The Research Foundation (In Plain English)

ACE Framework: Contexts as Evolving Playbooks

Stanford and SambaNova research introduced Agentic Context Engineering (ACE), which treats contexts not as static prompts but as "evolving playbooks" that accumulate and organize strategies over time.

Two problems ACE solves:

Brevity Bias: Traditional optimizers create concise, universal instructions while sacrificing domain-specific knowledge—the details that make systems work in production.
Context Collapse: Iterative rewriting degrades contexts into shorter, more ambiguous summaries over time, causing sharp performance declines.

ACE's solution: Structured, incremental updates that preserve detailed knowledge. Think of it like version control for context—you add and refine, you don't rewrite from scratch.
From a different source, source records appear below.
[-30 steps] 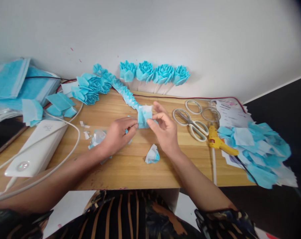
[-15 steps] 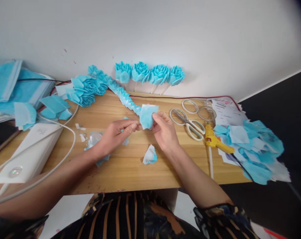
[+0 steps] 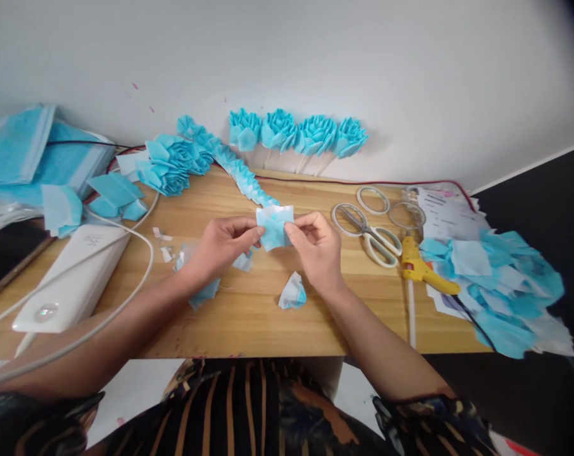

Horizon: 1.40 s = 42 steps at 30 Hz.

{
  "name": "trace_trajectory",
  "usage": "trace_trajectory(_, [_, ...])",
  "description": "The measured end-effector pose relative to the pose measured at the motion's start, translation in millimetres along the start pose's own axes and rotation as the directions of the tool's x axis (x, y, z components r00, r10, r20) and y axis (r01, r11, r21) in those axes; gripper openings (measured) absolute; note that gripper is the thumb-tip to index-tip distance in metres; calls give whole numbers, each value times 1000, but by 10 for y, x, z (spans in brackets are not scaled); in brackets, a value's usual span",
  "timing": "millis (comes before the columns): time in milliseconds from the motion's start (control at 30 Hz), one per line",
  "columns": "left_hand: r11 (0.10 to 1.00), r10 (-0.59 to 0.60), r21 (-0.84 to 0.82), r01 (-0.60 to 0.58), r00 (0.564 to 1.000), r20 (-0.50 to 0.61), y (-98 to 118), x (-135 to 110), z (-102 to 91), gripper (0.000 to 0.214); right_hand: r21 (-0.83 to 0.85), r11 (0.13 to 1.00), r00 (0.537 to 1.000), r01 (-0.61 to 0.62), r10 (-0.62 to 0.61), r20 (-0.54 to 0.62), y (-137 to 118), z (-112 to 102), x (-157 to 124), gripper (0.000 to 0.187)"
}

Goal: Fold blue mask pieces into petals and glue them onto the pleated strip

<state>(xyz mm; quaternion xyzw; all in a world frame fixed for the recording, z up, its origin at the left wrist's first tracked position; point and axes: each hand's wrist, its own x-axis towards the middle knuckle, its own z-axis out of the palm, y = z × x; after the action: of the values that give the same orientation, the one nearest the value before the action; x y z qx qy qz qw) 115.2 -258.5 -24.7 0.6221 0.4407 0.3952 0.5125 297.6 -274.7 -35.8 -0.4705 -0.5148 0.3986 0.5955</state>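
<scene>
A small light-blue fabric piece (image 3: 274, 227) is stretched between my two hands above the middle of the table. My left hand (image 3: 227, 244) pinches its left edge and my right hand (image 3: 318, 244) pinches its right edge, each between thumb and fingers. Just behind it ends a long row of folded blue pieces (image 3: 239, 174). On the wood in front of my right hand lies a folded blue-and-white piece (image 3: 293, 291). More blue scraps (image 3: 206, 292) lie partly hidden under my left hand and forearm.
Blue fabric flowers (image 3: 280, 130) on sticks lean against the wall. To the right are scissors (image 3: 370, 235), tape rolls (image 3: 372, 200), a yellow glue gun (image 3: 422, 269) and a heap of blue pieces (image 3: 510, 285). A white power bank (image 3: 73, 278) with a cable and a phone (image 3: 11, 256) lie left.
My left hand has come to the fabric piece and now grips its left edge. The piece is now held spread between both hands. The whole view has shifted slightly.
</scene>
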Motion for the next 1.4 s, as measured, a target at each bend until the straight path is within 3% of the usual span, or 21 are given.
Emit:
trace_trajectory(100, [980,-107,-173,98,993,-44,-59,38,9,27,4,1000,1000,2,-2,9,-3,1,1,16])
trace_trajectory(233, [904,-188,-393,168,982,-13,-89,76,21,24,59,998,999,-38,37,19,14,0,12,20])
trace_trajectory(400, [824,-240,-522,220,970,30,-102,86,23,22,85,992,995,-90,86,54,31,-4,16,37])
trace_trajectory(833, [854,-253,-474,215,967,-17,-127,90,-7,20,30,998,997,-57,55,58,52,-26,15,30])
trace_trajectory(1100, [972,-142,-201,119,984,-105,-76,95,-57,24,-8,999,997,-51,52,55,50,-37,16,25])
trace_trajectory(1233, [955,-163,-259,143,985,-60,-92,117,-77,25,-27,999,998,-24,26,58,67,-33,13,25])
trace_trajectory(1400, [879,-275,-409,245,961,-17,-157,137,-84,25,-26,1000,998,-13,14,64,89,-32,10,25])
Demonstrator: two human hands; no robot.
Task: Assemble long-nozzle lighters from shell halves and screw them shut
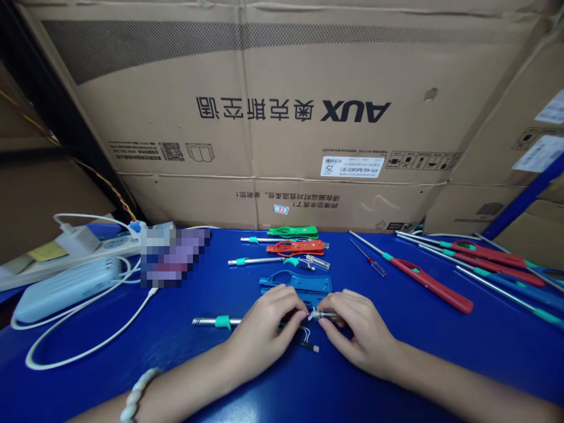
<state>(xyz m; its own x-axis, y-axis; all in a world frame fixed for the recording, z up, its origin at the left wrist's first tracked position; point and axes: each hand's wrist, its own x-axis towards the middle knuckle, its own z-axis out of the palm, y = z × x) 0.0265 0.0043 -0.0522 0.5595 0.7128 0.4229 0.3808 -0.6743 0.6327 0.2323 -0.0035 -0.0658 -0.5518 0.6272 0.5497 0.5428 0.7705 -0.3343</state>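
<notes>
In the head view, my right hand (359, 329) pinches a small clear lighter fuel tank (331, 315), its valve end pointing left. My left hand (273, 323) has thumb and forefinger pressed together just beside that end, near a small whitish bit; what they grip is too small to make out. Behind both hands lies a blue lighter handle shell (304, 282). A metal lighter tube (207, 322) with a teal collar runs partly under my left hand. Below my fingers rests a black igniter (309, 347) with white wires.
Farther back lie an orange lighter shell (299, 247) and a green one (299, 232) with their tubes. A screwdriver (374, 264), a red long lighter (429, 284) and several more lighters are at right. At left sit a power bank (66, 288) and cables. Cardboard (282, 135) stands behind.
</notes>
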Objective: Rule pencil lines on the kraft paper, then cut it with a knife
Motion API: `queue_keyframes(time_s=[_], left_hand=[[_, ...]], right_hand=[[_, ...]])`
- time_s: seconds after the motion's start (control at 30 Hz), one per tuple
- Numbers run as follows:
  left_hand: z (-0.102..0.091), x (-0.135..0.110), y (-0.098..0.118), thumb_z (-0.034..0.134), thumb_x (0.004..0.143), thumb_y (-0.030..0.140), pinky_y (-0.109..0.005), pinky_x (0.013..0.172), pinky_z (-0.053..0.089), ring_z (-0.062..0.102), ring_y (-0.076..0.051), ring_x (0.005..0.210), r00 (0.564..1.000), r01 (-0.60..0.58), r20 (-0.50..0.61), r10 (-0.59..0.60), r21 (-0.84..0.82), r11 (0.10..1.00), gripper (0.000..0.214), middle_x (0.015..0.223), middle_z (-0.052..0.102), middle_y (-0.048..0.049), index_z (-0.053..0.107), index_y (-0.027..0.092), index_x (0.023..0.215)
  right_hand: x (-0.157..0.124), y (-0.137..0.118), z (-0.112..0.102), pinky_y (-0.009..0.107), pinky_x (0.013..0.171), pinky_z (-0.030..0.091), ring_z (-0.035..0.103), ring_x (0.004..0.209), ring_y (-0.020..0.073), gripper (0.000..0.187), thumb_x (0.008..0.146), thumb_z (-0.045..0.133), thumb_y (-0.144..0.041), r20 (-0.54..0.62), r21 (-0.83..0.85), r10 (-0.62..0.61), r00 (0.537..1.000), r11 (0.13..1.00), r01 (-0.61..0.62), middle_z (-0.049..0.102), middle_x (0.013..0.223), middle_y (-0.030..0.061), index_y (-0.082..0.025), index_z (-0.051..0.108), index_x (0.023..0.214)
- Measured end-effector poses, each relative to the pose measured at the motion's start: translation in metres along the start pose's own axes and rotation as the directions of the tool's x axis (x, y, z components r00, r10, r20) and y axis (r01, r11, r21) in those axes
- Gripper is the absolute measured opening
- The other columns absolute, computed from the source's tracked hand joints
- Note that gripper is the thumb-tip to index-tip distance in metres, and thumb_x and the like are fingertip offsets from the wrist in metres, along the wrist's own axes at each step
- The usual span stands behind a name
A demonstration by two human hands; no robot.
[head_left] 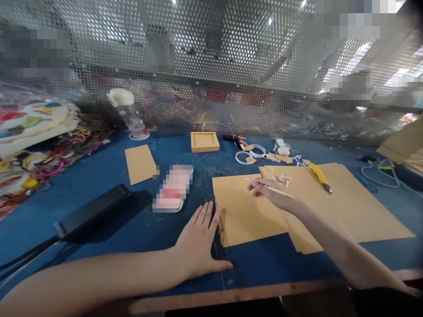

Training-Free GRPO: Learning Without Training

Tencent's research showed you can improve agent performance without any parameter updates—just by accumulating experiential knowledge as context.

With just a few dozen training samples, their approach outperformed fine-tuned models while avoiding overfitting and data scarcity issues.

The Implication

You don't need to fine-tune models. You don't need massive datasets. You need better memory management.

Implementation: Let Your Agent Build It

Here's the liberating truth: you don't need to manually create this infrastructure. Your CLI coding agent can build the entire learning system from broad guidelines.

This is meta-prompting in action—instead of manually writing templates and structures, you collaborate with your agent to design and implement the system itself.

Step 1: Bootstrap the System

Give your coding agent these requirements:

Create a comprehensive learning capture system for our development projects:

1. A directory structure separating different types of learnings
2. Templates that capture problems, solutions, and prevention strategies  
3. A consolidated quick-reference file for frequently-used knowledge
4. Integration with our development workflow
5. Clear documentation on usage

Make it practical, not bureaucratic. The system should make capturing 
knowledge easier, not harder.

Let the agent propose and implement. It will often produce something more comprehensive than you'd write manually.

Step 2: What the Agent Creates

Your agent will typically build:

/project/learning/
├── README.md                          # System overview
├── LESSONS_LEARNED_TEMPLATE.md        # Capture template
├── common_learnings.md                # Quick reference (KEY FILE)
└── categorized_learnings/
    ├── technical/                     # Technical solutions
    ├── process/                       # Workflow improvements
    ├── project_specific/              # Project insights
    └── framework_updates/             # System-wide changes

Critical component: The common_learnings.md file is your system's working memory. This is what the agent references during active development—not the detailed categorized files.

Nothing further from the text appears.